-- Supplied data --
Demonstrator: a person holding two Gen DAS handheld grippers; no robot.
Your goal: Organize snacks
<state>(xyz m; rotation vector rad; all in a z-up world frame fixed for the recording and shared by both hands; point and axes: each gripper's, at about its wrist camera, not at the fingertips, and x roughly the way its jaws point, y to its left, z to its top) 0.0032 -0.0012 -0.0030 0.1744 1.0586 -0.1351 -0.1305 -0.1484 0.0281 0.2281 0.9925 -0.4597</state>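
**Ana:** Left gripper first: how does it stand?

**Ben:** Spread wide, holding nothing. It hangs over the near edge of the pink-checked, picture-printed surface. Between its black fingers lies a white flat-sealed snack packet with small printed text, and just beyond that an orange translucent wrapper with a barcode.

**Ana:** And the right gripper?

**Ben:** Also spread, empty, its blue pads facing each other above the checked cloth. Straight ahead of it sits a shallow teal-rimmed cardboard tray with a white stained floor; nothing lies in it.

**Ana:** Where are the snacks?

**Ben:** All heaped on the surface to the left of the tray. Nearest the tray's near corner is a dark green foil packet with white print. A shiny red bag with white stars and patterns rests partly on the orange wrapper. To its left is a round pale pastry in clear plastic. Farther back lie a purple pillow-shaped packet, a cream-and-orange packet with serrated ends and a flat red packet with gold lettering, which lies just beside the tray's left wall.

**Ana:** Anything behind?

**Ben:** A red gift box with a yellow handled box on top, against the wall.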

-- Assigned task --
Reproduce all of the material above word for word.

-- Answer to this problem --
Demonstrator: a person holding two Gen DAS handheld grippers; no robot.
Your goal: Organize snacks
<state>(xyz m; rotation vector rad; all in a z-up world frame fixed for the recording and shared by both hands; point and axes: each gripper's, at about its wrist camera, not at the fingertips, and x roughly the way its jaws point, y to its left, z to its top) 0.0032 -0.0012 -0.0030 0.1744 1.0586 -0.1351 -0.1305 -0.1484 0.0281 0.2281 0.9925 -0.4597</state>
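**Ana:** Left gripper first: how does it stand?

**Ben:** Spread wide, holding nothing. It hangs over the near edge of the pink-checked, picture-printed surface. Between its black fingers lies a white flat-sealed snack packet with small printed text, and just beyond that an orange translucent wrapper with a barcode.

**Ana:** And the right gripper?

**Ben:** Also spread, empty, its blue pads facing each other above the checked cloth. Straight ahead of it sits a shallow teal-rimmed cardboard tray with a white stained floor; nothing lies in it.

**Ana:** Where are the snacks?

**Ben:** All heaped on the surface to the left of the tray. Nearest the tray's near corner is a dark green foil packet with white print. A shiny red bag with white stars and patterns rests partly on the orange wrapper. To its left is a round pale pastry in clear plastic. Farther back lie a purple pillow-shaped packet, a cream-and-orange packet with serrated ends and a flat red packet with gold lettering, which lies just beside the tray's left wall.

**Ana:** Anything behind?

**Ben:** A red gift box with a yellow handled box on top, against the wall.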

At this stage, the exercise is finished.